Required action
Copy out every line of the data that follows, exactly.

----- Raw data -----

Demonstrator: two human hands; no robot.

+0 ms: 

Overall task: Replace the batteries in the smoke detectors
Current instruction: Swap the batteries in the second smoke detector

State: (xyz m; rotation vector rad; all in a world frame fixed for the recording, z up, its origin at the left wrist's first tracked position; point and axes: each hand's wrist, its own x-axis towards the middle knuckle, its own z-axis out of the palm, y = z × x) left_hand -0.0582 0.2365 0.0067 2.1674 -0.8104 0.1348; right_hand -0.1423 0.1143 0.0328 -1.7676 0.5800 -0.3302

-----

Written response
Demonstrator: two human hands; no robot.

+0 ms: 

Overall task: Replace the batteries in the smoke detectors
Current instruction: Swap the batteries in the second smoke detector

State: (xyz m; rotation vector rad; all in a world frame fixed for the recording, z up, its origin at the left wrist's first tracked position; point and axes: each hand's wrist, its own x-axis towards the middle knuckle, its own z-axis out of the palm, y = z × x) left_hand -0.0582 0.2365 0.0067 2.1674 -0.8104 0.1348; right_hand -0.1423 0.1143 0.0328 -1.7676 0.5800 -0.3302

There is no additional output for this exercise.